The big problem is that buzz isn't just about "street cred" but also Street cred -- Wall Street. Yahoo stock has been stuck in the same general place for years.

One reason is that Yahoo was late to the mobile-computing game, according to analysts like Swisher.

"There is a whole spate of interesting startups," she said, "all of them on mobile devices -- from Zynga to Angry Birds to Foursquare to Groupon -- and there are all sorts of things people can do now, and Yahoo doesn't have a piece in any of those."

What it has is half a billion visitors per month.

Yahoo's news site is the Internet's most visited, with 85 million monthly visitors. Its sports site also is tops, with 45 million visitors per month. Yahoo Mail is first in its category, with 90 million users (Google's Gmail is number two, with 52 million). Its OMG site is first in entertainment, more popular than TMZ and People.com.

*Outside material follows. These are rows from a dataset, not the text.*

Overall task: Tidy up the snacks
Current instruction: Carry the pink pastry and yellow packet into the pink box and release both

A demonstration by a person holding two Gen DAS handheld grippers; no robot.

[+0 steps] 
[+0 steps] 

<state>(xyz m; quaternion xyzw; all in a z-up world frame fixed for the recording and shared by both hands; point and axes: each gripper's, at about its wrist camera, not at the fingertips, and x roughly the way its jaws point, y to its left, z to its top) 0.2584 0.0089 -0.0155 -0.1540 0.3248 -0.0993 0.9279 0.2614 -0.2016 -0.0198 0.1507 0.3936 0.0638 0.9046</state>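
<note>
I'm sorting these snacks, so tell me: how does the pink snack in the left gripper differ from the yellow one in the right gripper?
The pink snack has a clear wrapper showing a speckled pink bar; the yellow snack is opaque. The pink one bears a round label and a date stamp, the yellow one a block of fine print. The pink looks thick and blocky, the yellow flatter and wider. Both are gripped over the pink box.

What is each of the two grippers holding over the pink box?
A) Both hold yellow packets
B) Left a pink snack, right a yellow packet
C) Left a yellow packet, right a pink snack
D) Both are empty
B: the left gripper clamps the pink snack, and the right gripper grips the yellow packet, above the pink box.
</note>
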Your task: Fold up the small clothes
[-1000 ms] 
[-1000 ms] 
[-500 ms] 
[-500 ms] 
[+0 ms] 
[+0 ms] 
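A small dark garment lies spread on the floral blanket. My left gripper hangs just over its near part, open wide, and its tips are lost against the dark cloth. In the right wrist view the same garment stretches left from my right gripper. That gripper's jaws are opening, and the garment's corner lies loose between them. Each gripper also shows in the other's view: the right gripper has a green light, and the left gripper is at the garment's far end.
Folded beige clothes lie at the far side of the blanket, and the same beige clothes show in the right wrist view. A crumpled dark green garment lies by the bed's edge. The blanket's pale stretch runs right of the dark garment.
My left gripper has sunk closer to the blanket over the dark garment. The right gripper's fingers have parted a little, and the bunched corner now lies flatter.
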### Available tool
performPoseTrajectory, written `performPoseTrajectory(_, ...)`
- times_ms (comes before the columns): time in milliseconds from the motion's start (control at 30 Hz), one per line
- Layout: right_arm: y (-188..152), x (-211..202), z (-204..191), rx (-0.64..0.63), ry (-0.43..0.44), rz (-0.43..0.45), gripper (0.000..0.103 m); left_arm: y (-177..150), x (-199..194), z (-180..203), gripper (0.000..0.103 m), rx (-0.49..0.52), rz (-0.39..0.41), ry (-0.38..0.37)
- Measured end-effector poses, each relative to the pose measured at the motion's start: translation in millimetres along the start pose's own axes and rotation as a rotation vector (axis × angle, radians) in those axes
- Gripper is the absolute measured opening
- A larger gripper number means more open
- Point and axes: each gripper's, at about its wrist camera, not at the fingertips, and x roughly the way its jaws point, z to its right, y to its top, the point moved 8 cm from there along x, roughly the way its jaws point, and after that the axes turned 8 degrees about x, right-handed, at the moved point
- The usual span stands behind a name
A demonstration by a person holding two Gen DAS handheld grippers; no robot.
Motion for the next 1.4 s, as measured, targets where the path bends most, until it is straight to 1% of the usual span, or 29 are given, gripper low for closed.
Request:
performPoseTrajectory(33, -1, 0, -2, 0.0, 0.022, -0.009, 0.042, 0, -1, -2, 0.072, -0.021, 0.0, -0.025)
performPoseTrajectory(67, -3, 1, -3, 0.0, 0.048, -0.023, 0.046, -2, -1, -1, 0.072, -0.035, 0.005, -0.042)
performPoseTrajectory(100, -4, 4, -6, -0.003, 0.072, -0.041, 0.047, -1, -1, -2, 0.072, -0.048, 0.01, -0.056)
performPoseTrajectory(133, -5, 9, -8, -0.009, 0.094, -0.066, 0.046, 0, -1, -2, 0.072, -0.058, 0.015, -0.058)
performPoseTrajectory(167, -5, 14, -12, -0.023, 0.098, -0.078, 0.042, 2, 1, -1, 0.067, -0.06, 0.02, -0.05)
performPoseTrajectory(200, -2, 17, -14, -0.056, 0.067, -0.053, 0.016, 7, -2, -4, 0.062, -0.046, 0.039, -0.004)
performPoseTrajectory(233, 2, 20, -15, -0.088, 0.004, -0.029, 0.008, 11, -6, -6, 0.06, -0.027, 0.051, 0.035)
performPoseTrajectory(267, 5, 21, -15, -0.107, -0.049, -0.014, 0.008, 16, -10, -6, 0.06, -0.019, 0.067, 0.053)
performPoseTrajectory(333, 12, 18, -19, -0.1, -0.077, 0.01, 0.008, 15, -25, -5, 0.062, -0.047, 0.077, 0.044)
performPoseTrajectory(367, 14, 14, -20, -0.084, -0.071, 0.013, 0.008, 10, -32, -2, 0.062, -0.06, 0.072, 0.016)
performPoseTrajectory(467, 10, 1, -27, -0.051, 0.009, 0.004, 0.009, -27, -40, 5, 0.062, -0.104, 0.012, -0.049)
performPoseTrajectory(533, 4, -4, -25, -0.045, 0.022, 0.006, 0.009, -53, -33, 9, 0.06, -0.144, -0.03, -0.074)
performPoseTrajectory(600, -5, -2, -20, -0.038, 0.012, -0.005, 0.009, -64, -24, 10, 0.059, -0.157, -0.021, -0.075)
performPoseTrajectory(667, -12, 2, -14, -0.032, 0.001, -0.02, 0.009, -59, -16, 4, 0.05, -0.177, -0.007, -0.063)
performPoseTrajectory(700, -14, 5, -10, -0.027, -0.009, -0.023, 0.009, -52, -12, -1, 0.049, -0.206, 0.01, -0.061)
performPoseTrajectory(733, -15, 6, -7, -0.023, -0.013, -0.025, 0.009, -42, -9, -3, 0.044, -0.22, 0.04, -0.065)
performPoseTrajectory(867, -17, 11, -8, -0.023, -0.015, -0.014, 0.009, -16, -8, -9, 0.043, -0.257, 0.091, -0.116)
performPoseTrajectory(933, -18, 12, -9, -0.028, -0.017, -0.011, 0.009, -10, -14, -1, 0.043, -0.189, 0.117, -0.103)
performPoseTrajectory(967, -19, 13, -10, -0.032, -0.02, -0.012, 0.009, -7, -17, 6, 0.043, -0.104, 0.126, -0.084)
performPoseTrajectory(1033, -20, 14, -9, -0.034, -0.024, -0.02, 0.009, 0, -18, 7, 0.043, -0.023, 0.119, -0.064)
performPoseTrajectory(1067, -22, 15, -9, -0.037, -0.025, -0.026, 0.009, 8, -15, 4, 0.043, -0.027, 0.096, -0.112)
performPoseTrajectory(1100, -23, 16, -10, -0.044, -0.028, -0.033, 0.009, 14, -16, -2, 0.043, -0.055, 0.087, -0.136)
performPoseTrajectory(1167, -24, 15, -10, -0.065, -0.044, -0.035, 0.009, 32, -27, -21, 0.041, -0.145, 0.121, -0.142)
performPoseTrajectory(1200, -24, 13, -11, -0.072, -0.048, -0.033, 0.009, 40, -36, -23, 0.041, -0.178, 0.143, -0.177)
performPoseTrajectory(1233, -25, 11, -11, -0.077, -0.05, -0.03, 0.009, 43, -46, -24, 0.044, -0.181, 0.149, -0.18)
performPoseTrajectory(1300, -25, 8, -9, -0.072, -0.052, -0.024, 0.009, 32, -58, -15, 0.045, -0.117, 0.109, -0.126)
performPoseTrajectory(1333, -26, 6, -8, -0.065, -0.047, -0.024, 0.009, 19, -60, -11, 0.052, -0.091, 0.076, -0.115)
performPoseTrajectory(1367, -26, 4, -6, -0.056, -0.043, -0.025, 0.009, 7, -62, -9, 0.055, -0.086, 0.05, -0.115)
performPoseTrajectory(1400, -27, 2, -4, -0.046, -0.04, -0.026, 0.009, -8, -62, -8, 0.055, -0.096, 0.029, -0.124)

"When you think about platforms in the world to touch people," said Levinsohn, "this is the biggest platform that exists for media worldwide instantly. ... Where else could I go to tell stories and provide information and provide things for consumers where I could touch hundreds of millions of people every month?"

Yahoo is -- as the numbers clearly show -- well known as a portal, but it is also a content producer. Its online sports program gets up to 1.8 million views per day, bigger than the viewership of ESPN's "SportsCenter." Its fashion show has attracted the biggest celebrities, such as Lady Gaga and Rihanna.

Now it is getting into the journalism business, complete with a newly built, humming newsroom. The idea is to take in stories from bloggers around the world, put them out, then track who's reading what. Using this data, the site greets visitors with a selection of stories that represent Yahoo's best guess as to what would interest him or her.

In addition, Yahoo is updating the search experience, an effort led by Blake Irving, whom Yahoo hired away from Microsoft. Yahoo searchers won't get the same old list of links, rather a list of possible answers to questions their search suggests they have.